Workers at Irish Fertilizer Industries (IFI) were told by the Tánaiste, Ms Harney, yesterday that there was no prospect of an increase in their severance package.
The news was greeted with "outrage", and sit-ins at the company's plants in Arklow and Cork are considered likely.
About 100 staff at the company's Belfast plant are already staging a sit-in, having begun the action last Tuesday to highlight a shortfall in their pension fund and their demand for improved severance terms.
IFI, jointly owned by the State and British chemical giant ICI, was placed into liquidation with the loss of 620 jobs in October.
The two shareholders have jointly funded a €24.5 million severance package, worth an average of €50,000 to each worker, in addition to statutory redundancy terms.
Workers say this amounts to between two and two-and-a-half weeks per year of service, well short of the five-and-a-half weeks they would have expected.
At a two-hour meeting with union leaders yesterday, which was also attended by representatives of ICI, Ms Harney said there would be no increase in the terms on offer.

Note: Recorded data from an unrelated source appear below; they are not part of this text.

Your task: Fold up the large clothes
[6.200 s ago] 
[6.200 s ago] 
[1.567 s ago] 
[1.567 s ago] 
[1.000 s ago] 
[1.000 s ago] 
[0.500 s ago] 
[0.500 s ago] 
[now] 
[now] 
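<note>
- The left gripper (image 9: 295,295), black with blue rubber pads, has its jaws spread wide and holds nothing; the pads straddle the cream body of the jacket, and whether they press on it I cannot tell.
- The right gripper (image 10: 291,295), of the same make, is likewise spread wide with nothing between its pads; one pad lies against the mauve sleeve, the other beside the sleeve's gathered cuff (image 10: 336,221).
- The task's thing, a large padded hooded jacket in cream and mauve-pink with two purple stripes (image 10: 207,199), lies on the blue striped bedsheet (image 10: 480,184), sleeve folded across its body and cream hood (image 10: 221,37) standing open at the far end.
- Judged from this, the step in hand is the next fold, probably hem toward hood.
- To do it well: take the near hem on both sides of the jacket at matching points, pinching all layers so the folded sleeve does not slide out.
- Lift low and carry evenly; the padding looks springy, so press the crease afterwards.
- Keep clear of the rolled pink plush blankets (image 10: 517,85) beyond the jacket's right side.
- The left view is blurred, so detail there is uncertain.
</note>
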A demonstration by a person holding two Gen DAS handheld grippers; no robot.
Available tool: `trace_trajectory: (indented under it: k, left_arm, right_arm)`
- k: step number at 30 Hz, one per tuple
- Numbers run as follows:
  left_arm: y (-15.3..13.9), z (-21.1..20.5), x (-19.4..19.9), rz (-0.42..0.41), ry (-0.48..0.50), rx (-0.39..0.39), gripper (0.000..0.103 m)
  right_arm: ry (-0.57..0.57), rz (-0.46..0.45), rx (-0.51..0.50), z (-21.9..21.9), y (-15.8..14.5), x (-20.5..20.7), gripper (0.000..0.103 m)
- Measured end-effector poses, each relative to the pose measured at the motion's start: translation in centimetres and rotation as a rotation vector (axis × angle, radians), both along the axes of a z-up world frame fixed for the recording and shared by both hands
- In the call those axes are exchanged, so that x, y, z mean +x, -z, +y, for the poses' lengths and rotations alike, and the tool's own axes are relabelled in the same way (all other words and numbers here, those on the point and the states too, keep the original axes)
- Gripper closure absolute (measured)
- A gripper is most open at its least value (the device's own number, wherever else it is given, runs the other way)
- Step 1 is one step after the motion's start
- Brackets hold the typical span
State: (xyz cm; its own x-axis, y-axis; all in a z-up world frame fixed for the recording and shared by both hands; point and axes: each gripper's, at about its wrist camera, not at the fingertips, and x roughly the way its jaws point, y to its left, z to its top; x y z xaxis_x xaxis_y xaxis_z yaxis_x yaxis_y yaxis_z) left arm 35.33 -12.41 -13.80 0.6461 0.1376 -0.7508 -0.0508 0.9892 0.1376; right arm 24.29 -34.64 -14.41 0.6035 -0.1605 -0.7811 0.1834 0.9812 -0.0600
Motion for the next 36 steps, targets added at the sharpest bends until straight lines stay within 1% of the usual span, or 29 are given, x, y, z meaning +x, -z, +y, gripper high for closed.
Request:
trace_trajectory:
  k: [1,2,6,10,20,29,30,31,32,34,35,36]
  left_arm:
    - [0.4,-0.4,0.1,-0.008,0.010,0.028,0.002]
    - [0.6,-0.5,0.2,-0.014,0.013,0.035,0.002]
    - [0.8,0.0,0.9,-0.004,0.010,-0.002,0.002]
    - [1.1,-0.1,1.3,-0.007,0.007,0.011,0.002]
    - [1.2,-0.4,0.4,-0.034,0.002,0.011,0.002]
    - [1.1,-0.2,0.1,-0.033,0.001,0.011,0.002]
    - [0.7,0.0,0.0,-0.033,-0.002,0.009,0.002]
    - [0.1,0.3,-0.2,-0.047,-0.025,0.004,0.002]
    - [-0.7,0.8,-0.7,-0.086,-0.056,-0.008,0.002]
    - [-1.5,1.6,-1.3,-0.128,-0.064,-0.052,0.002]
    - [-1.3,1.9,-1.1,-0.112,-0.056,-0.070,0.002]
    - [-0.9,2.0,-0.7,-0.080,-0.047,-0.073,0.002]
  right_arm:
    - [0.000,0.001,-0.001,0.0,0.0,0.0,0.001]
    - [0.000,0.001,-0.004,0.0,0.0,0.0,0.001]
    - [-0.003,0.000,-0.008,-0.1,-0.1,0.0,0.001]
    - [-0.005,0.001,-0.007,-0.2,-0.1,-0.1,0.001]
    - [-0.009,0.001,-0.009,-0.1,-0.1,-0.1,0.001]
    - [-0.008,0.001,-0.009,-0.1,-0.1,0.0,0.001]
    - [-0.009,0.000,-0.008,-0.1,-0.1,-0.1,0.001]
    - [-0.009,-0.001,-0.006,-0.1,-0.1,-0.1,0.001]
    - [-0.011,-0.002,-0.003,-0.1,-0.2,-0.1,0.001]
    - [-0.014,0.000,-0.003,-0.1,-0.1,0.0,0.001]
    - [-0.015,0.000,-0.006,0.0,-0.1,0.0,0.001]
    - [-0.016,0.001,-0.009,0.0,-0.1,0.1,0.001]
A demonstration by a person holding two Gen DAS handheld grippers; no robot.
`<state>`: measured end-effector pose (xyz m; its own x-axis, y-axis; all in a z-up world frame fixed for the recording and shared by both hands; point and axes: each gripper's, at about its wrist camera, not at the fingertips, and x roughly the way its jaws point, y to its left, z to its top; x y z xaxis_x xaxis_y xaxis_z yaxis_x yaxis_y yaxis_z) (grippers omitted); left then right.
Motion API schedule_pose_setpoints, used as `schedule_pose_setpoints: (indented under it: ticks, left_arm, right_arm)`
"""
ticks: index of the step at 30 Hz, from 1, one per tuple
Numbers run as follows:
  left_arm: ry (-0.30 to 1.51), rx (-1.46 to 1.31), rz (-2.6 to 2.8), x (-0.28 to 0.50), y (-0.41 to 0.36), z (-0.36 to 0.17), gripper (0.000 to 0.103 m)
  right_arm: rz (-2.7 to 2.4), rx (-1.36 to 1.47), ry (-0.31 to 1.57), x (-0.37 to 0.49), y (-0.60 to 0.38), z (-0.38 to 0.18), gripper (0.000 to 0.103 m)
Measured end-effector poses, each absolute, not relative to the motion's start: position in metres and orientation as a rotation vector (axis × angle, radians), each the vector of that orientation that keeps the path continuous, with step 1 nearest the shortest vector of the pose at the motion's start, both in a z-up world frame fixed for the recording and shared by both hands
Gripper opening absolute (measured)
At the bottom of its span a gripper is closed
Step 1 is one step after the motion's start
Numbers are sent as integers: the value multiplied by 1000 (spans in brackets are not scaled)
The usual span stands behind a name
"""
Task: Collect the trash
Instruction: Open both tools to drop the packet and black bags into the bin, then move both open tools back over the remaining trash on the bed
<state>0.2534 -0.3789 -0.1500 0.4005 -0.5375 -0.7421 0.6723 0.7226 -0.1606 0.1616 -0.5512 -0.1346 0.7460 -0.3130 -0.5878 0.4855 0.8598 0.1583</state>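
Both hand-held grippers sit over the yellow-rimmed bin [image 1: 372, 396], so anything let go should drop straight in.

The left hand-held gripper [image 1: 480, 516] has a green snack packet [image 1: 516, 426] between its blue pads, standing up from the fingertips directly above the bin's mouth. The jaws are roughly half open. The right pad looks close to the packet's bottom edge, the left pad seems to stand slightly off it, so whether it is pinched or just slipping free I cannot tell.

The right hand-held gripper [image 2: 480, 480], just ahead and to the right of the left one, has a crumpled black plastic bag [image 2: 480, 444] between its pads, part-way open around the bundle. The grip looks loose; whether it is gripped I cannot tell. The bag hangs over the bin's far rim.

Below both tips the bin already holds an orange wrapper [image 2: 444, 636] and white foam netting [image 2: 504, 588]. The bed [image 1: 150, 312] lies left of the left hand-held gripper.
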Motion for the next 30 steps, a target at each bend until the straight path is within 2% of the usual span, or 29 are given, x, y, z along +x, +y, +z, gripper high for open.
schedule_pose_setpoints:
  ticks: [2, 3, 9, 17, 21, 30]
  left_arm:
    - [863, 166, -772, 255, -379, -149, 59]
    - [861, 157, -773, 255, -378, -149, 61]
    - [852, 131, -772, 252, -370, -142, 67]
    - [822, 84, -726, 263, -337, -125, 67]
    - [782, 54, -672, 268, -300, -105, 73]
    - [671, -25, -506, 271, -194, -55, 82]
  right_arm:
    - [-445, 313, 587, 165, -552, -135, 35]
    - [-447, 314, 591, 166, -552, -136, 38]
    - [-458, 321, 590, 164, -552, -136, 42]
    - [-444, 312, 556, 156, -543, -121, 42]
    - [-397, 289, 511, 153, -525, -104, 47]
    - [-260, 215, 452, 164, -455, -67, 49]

A spokesman for the Tánaiste said she had told the meeting there would be a further payment if there was a surplus remaining at the end of the liquidation process.
Mr Noel Dowling, national industrial secretary with SIPTU, said the liquidation process could take three to four years.
Union members were "outraged" by the outcome of the meeting, he said, and had returned to their home areas to consider their next move.
Union leaders were told at the meeting that an orderly wind-down of the company would facilitate the generation of a surplus after liquidation. Workers have made it clear, however, that they are not in the mood for co-operation, and action to prevent such a wind-down is considered likely.